ASSIGNMENT
Down to the last line, set down the material below exactly, excluding pictures.

DATASET EXTRACT

▼▼▼

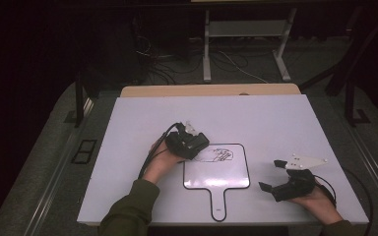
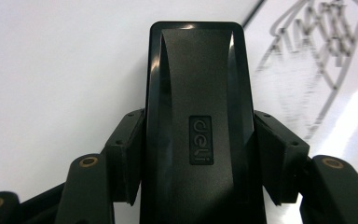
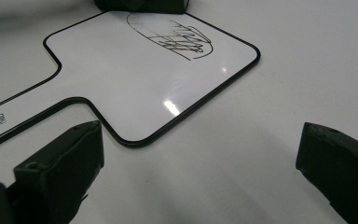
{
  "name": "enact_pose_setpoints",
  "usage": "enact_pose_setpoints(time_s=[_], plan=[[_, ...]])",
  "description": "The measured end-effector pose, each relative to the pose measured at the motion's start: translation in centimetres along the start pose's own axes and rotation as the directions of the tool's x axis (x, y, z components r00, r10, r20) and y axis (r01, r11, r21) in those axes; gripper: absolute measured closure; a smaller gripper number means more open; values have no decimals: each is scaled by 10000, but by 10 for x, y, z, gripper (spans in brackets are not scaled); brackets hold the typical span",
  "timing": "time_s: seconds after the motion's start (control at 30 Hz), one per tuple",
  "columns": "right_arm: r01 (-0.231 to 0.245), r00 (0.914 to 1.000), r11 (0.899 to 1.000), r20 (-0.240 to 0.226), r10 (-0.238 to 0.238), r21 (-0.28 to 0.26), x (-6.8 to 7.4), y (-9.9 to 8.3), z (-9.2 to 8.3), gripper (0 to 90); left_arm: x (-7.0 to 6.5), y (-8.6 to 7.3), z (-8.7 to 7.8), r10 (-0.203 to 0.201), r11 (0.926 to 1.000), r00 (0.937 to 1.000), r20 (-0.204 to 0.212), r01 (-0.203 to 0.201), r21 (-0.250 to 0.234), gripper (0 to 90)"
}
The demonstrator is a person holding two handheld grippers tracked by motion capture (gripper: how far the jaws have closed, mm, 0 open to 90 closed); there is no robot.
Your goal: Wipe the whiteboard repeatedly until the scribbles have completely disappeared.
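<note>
A paddle-shaped whiteboard (image 1: 216, 177) with a black rim and a short handle lies on the white table, with a dark scribble (image 1: 220, 155) in its upper part. My left gripper (image 1: 196, 144) is at the board's upper left corner, shut on a black "deli" eraser (image 2: 198, 116) whose front end is beside the scribble (image 2: 321, 56). My right gripper (image 1: 271, 175) rests open on the table to the right of the board, nothing between its jaws. In the right gripper view the whiteboard (image 3: 121, 79) and scribble (image 3: 182, 39) lie ahead of the gripper (image 3: 200, 154), with the eraser (image 3: 140, 4) at the far edge.
The white tabletop (image 1: 128, 147) extends around the board, with a wooden strip (image 1: 209, 90) at its far edge. On the dark floor beyond stand a metal desk frame (image 1: 206, 49) and loose cables (image 1: 162, 69). A cable trails from each gripper.
</note>
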State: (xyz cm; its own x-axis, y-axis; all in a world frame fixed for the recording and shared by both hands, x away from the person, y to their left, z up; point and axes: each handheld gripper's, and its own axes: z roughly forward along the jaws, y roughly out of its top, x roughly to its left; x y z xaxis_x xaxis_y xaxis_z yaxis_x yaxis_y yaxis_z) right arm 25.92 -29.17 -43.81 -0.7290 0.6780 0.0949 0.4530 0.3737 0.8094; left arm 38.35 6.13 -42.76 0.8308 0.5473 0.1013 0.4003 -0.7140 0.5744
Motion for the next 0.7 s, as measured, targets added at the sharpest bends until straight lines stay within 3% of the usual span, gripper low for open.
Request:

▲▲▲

OUTPUT OF THE EXERCISE
{
  "name": "enact_pose_setpoints",
  "usage": "enact_pose_setpoints(time_s=[_], plan=[[_, ...]])",
  "description": "The measured end-effector pose, each relative to the pose measured at the motion's start: translation in centimetres along the start pose's own axes and rotation as the directions of the tool's x axis (x, y, z components r00, r10, r20) and y axis (r01, r11, r21) in those axes; gripper: absolute measured closure; a smaller gripper number means more open; values have no decimals: each is scaled by 10000, but by 10 for x, y, z, gripper (spans in brackets are not scaled); brackets hold the typical span",
  "timing": "time_s: seconds after the motion's start (control at 30 Hz), one per tuple",
  "columns": "right_arm: r01 (-0.231 to 0.245), r00 (0.914 to 1.000), r11 (0.899 to 1.000), r20 (-0.240 to 0.226), r10 (-0.238 to 0.238), r21 (-0.28 to 0.26), x (-6.8 to 7.4), y (-9.9 to 8.3), z (-9.2 to 8.3), gripper (0 to 90); left_arm: x (-7.0 to 6.5), y (-8.6 to 7.3), z (-8.7 to 7.8), r10 (-0.203 to 0.201), r11 (0.926 to 1.000), r00 (0.937 to 1.000), r20 (-0.204 to 0.212), r01 (-0.203 to 0.201), r21 (-0.250 to 0.234), gripper (0 to 90)"
}
The demonstrator is a person holding two handheld grippers tracked by motion capture (gripper: how far the jaws have closed, mm, 0 open to 90 closed); there is no robot.
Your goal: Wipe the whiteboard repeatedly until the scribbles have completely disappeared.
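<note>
A paddle-shaped whiteboard (image 1: 216, 177) with a black rim and a short handle lies on the white table, with a dark scribble (image 1: 220, 155) in its upper part. My left gripper (image 1: 196, 144) is at the board's upper left corner, shut on a black "deli" eraser (image 2: 198, 116) whose front end is beside the scribble (image 2: 321, 56). My right gripper (image 1: 271, 175) rests open on the table to the right of the board, nothing between its jaws. In the right gripper view the whiteboard (image 3: 121, 79) and scribble (image 3: 182, 39) lie ahead of the gripper (image 3: 200, 154), with the eraser (image 3: 140, 4) at the far edge.
The white tabletop (image 1: 128, 147) extends around the board, with a wooden strip (image 1: 209, 90) at its far edge. On the dark floor beyond stand a metal desk frame (image 1: 206, 49) and loose cables (image 1: 162, 69). A cable trails from each gripper.
</note>
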State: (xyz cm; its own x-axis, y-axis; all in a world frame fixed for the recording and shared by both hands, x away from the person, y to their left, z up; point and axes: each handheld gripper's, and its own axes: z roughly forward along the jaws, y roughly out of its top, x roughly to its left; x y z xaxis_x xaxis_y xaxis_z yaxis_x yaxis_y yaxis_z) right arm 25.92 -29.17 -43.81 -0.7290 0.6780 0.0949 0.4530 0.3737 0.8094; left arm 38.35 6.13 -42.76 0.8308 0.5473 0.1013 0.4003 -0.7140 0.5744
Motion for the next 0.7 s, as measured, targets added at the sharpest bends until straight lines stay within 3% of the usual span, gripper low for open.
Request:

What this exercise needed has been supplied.